All That We See Or Seem by Ken Liu; When There Are Wolves Again by EJ Swift; The White Octopus Hotel by Alexandra Bell; Darker Days by Thomas Olde Heuvelt; Remain by Nicholas Sparks with M Night Shyamalan

All That We See Or Seem by Ken Liu (Head of Zeus, £20)
In this thriller from award-winning author Liu, Julia Z wants to leave behind the notoriety she gained as a teenage hacker. But she’s drawn into danger when she agrees to help a man whose wife, an artist skilled in the new art of “vivid dreaming” – using AI and virtual reality to allow her live audience into her stories – has disappeared. He has seen a video from someone claiming to have kidnapped her and hopes Julia can tell him who sent it. The near-future setting is convincing, and the story is rich in interesting ideas about potential developments in the use of AI and social media. Julia is a strong, complex character, and there’s a suggestion there could be a series of novels about her.
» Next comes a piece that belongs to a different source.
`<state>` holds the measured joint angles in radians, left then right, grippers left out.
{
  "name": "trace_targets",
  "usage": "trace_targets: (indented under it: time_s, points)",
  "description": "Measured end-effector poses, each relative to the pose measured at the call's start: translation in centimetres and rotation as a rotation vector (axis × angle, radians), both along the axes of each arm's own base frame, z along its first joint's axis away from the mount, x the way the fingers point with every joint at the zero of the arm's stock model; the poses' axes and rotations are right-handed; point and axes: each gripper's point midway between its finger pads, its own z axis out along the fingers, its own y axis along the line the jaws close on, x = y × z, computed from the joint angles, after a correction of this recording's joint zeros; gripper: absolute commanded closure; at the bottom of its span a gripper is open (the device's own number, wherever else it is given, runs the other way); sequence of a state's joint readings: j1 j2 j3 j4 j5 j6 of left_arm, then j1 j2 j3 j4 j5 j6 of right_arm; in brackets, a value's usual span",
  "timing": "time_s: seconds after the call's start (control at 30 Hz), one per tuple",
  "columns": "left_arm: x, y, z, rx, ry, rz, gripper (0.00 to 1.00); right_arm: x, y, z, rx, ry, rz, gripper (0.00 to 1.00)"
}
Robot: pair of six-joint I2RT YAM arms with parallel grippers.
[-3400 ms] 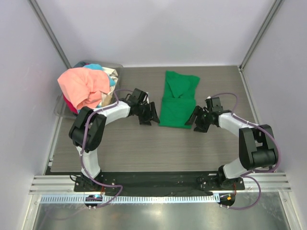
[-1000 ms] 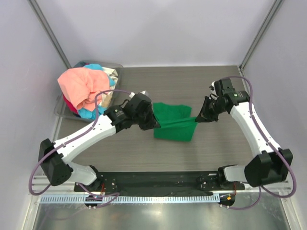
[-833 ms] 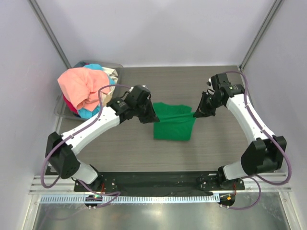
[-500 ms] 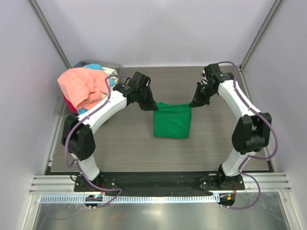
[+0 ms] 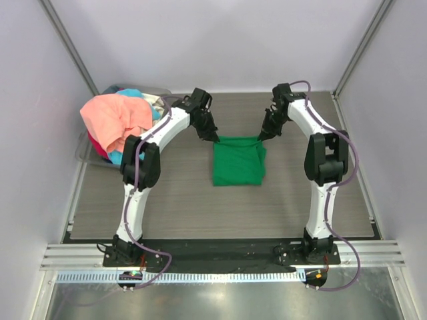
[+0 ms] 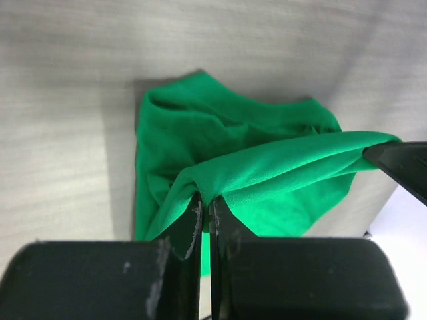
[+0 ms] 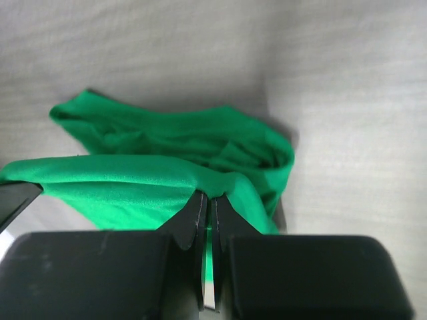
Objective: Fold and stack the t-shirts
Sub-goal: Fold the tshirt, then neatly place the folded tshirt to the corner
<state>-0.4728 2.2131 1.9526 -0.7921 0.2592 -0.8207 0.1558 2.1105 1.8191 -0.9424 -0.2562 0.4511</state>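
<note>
A bright green t-shirt (image 5: 238, 163) lies folded in the middle of the table, its far edge lifted and stretched between my two grippers. My left gripper (image 5: 215, 138) is shut on the far left corner of the green t-shirt (image 6: 267, 173). At the far right corner, my right gripper (image 5: 261, 138) pinches the same green cloth (image 7: 153, 180). Both arms reach far over the table. More t-shirts (image 5: 115, 121), salmon-pink on top with light blue, cream and red beneath, are heaped at the back left.
A grey translucent plastic bin (image 5: 160, 93) holds the heap of shirts at the back left corner. Pale walls and metal posts (image 5: 357, 47) close in the table on three sides. A black base rail (image 5: 220, 253) runs along the near edge.
Both grippers have carried the green t-shirt's edge from the near side up and over towards the back. The shirt now lies as a shorter, squarer fold.
</note>
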Motion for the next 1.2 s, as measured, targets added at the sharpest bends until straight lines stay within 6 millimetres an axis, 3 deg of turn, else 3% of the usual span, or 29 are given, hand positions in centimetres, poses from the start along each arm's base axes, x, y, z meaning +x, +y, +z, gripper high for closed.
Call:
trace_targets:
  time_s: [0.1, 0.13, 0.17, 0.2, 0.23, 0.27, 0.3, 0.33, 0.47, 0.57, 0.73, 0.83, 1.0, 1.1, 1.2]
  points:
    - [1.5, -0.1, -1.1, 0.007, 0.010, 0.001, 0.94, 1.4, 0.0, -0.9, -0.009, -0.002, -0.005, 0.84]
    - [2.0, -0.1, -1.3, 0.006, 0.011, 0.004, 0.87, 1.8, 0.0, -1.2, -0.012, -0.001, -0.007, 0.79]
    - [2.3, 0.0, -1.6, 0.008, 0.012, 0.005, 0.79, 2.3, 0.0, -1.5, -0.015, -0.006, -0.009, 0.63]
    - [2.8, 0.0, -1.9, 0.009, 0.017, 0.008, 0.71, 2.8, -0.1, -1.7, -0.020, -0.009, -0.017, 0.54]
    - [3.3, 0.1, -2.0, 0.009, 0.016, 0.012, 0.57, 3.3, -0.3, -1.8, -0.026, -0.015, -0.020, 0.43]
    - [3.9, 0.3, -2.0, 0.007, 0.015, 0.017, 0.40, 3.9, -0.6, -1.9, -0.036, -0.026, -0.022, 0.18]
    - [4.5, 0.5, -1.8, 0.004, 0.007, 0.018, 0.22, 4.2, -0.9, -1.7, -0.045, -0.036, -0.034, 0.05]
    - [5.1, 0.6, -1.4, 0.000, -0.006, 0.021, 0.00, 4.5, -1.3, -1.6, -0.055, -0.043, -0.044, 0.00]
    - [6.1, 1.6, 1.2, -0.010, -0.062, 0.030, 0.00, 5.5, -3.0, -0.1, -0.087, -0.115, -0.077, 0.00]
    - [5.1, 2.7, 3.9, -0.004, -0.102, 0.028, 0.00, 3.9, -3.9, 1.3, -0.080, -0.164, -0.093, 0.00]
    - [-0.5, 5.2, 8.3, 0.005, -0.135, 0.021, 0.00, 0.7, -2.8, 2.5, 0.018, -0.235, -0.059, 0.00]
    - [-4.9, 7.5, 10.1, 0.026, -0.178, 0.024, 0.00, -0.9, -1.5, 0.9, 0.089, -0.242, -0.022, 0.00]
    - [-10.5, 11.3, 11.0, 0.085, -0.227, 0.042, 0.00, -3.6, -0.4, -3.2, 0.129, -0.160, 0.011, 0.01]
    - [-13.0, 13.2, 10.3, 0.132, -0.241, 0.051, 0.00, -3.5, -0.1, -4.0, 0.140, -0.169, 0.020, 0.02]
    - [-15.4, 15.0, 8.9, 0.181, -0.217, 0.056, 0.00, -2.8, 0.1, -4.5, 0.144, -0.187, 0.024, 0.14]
Action-packed as well as thought-provoking, this is one of the best science-fiction books of the year.

When There Are Wolves Again by EJ Swift (Arcadia, £20)
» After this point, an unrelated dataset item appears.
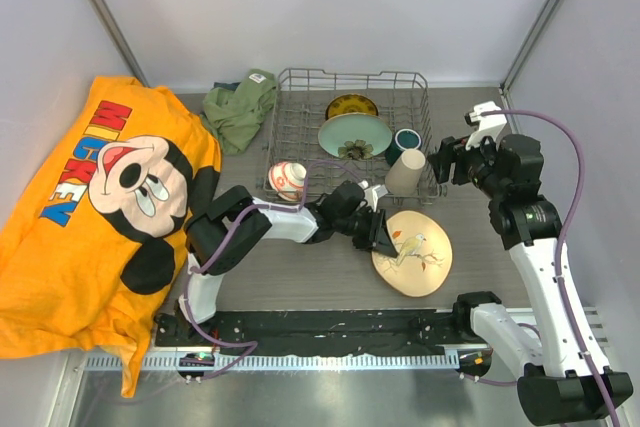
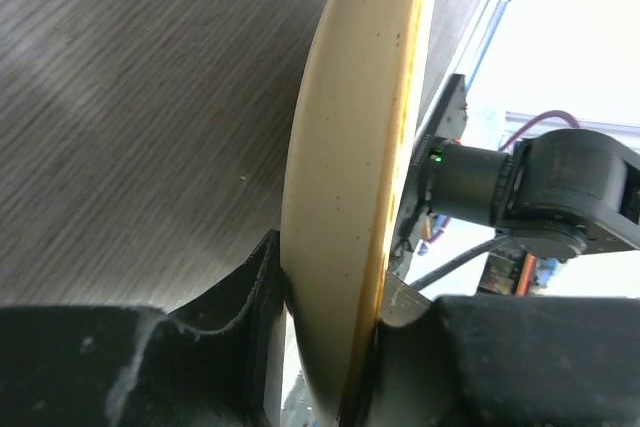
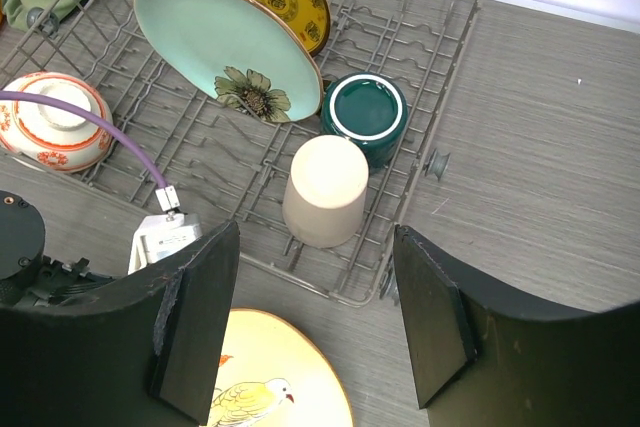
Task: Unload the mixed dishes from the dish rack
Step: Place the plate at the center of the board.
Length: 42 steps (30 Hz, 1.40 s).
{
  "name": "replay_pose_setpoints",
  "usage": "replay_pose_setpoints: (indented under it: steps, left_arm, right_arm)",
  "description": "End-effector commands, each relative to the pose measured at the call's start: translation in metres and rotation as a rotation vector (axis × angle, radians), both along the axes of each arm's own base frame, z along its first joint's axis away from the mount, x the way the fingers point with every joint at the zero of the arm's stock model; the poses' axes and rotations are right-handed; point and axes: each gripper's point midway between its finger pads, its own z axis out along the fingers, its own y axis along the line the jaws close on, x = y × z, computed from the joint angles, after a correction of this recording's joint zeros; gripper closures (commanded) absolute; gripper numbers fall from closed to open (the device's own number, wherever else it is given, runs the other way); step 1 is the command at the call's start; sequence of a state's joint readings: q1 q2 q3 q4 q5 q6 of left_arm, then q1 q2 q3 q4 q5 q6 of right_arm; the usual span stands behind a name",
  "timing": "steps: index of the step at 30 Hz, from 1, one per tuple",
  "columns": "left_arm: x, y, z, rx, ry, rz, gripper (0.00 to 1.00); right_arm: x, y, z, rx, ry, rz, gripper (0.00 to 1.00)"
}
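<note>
Left claw [image 1: 384, 232] is clamped on the bird plate [image 1: 415, 252] rim; right claw [image 3: 315, 325], jaws apart and empty, faces the cup [image 3: 325, 190].

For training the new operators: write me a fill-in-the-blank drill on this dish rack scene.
1. The cream plate clamped by the left gripper is painted with a ____.
2. The beige cup stands in the dish rack with its mouth facing ____.
3. The right gripper hangs ____, holding nothing.
4. The rack holds ____ dishes.
Missing words: bird; down; open; five.
</note>
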<state>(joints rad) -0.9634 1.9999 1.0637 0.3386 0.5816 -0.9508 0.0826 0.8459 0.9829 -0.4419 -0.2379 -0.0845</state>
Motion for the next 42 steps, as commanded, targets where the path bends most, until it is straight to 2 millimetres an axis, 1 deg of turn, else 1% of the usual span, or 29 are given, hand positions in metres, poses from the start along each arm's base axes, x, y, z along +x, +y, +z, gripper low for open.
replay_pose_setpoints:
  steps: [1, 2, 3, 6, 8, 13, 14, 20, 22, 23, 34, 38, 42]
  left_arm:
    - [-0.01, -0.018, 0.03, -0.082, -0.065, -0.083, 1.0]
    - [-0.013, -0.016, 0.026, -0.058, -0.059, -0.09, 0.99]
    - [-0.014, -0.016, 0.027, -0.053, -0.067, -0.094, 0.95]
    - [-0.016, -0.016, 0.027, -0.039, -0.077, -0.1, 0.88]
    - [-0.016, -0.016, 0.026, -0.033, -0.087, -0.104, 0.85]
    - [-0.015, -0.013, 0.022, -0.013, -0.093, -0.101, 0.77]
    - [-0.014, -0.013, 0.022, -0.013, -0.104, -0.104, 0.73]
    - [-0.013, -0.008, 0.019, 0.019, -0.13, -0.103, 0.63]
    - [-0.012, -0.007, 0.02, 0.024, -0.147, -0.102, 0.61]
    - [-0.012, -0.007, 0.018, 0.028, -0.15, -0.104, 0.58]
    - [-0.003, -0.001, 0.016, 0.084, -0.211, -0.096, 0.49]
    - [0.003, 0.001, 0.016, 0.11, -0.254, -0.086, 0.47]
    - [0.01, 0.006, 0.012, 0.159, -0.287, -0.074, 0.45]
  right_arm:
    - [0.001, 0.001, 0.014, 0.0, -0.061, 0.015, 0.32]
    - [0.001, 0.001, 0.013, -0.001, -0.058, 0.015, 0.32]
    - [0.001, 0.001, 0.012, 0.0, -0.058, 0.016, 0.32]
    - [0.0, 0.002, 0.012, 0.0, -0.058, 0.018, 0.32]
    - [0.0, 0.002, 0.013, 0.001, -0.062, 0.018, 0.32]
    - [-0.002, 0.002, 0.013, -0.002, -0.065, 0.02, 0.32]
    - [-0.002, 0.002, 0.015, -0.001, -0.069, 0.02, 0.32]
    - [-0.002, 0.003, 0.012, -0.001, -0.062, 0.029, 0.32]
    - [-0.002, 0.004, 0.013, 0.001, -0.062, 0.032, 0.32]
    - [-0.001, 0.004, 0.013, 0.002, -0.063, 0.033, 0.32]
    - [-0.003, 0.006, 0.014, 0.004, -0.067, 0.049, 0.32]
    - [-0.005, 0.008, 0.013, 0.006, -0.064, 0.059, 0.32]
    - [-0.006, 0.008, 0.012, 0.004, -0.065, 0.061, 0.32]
Like Swift’s previous novel, The Coral Bones, this book is powered by a passionate love of nature and deep concern for the planet’s future. Beginning with the character-forming effects of major events during the childhoods of the two main characters – Covid lockdowns for Lucy, the Chornobyl disaster for Hester – the novel tracks their separate journeys in climate activism and documentary film-making as both make their own contribution towards a better world, until 2070, when they meet at last. Evocative and beautifully written, this character-driven novel also inspires as an argument for rewilding in Britain.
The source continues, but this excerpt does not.